Opponents yapped in protest, since the president had said he expected to adopt a shelter dog. But the Obamas have since acquired a second Portuguese water dog, Sunny. The ancient breed is known for guarding ships, and for herding fish into nets.

The exhibit pays due respect to President U.S. Grant’s Shetland ponies; President George W. Bush’s Scotty, Barney, and President Theodore Roosevelt’s flopeared terrier, Skip.

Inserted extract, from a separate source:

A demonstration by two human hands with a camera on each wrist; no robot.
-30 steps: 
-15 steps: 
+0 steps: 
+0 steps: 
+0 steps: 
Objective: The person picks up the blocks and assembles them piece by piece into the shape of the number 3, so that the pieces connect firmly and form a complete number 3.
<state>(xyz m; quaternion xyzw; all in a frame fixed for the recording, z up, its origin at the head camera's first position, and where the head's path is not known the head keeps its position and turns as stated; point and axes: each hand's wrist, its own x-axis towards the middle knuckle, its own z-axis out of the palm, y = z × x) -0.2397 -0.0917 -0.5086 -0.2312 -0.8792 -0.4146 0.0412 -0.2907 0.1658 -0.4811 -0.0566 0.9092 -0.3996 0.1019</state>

Skip is representative of the dozens of pets and animals in general the Roosevelt family took in. Another of the president’s dogs, Pete, had a reputation for biting White House visitors including the French ambassador. Pete looks like a Boston bulldog in cartoons of the time, but nobody seems to have taken his picture. Chances are, he would have bitten the photographer.

Former Arkansas governor President Bill Clinton shares a quiet moment in the Oval Office with his retriever, Buddy, in another of the exhibit’s photos. But the star attraction is the Clintons’ black and white cat, Socks. Socks sometimes socked Buddy.

Socks burned the last of a cat’s nine lives in 2009, but endures as the object of plush toys and postcards, figurines and cat-patterned socks.

The show’s definitive artifact is Socks’ personal black mesh cat carrier with an engraved metal ID tag that reads: SOCKS c/o Chelsea Clinton 1600 Pennsylvania Ave.

Washington, D.C. 20500

Secuban points out a child’s valentine mailed to Socks, telling the cat’s status better than any history book could:

My name is Socks,

And I’m here to say

I’m “top cat”

In the USA.

The president may be commander-in-chief, but it takes a tail and whiskers to be the top cat.

Exhibit

Presidential Pets Through April 27, Clinton Presidential Center Center, 1200 President Clinton Ave., Little Rock Hours: 9 a.m.-5 p.m. Monday-Saturday, 1-5 p.m. Sunday. Admission: $7; retired military, college students and ages 62 and over, $5; children 6-17, $3; active military and children under 6, free.